┌─ Input data

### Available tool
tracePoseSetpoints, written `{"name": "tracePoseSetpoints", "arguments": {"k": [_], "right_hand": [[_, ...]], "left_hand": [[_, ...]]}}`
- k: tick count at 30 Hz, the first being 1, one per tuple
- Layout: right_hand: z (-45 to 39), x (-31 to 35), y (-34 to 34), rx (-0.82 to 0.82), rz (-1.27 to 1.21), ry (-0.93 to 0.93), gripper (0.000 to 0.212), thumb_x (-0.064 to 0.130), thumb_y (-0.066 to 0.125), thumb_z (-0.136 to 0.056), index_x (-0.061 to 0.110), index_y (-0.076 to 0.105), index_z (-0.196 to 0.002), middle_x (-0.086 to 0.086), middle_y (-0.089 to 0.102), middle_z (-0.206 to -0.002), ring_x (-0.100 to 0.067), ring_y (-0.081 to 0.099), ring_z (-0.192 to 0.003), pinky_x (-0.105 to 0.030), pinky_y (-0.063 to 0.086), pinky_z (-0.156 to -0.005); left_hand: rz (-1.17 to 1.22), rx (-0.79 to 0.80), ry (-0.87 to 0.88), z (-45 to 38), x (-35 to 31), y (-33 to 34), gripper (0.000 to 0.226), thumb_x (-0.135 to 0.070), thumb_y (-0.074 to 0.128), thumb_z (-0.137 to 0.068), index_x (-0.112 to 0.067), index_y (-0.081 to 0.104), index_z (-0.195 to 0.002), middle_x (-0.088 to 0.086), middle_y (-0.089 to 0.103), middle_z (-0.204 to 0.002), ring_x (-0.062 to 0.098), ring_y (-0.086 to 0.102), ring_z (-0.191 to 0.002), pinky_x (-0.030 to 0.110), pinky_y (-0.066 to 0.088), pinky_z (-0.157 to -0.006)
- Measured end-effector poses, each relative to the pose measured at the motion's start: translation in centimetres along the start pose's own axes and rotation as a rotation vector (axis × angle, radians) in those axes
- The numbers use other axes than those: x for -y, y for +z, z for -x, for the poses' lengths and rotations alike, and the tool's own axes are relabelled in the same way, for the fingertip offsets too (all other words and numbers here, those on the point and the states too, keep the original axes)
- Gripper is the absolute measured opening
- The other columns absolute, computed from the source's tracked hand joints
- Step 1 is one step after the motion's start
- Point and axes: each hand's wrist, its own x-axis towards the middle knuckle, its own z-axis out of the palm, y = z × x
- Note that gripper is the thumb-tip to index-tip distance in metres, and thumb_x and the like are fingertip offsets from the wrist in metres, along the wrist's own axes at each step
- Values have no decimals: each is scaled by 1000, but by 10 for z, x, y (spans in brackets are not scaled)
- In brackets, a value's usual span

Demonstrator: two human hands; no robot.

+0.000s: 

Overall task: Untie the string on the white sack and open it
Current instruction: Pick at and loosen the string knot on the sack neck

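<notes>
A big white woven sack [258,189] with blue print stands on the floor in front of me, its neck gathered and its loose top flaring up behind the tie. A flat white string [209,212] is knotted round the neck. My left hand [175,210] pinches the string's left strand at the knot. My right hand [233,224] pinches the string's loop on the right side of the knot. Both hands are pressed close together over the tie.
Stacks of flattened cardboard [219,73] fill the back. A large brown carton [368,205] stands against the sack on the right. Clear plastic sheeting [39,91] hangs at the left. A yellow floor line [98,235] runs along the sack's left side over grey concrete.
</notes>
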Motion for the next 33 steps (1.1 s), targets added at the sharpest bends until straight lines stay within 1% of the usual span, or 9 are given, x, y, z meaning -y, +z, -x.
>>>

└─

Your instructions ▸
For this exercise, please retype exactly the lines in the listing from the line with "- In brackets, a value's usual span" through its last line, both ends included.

Completed task ▸
- In brackets, a value's usual span

Demonstrator: two human hands; no robot.

+0.000s: 

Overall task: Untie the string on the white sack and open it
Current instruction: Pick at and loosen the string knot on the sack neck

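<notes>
A big white woven sack [258,189] with blue print stands on the floor in front of me, its neck gathered and its loose top flaring up behind the tie. A flat white string [209,212] is knotted round the neck. My left hand [175,210] pinches the string's left strand at the knot. My right hand [233,224] pinches the string's loop on the right side of the knot. Both hands are pressed close together over the tie.
Stacks of flattened cardboard [219,73] fill the back. A large brown carton [368,205] stands against the sack on the right. Clear plastic sheeting [39,91] hangs at the left. A yellow floor line [98,235] runs along the sack's left side over grey concrete.
</notes>
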Motion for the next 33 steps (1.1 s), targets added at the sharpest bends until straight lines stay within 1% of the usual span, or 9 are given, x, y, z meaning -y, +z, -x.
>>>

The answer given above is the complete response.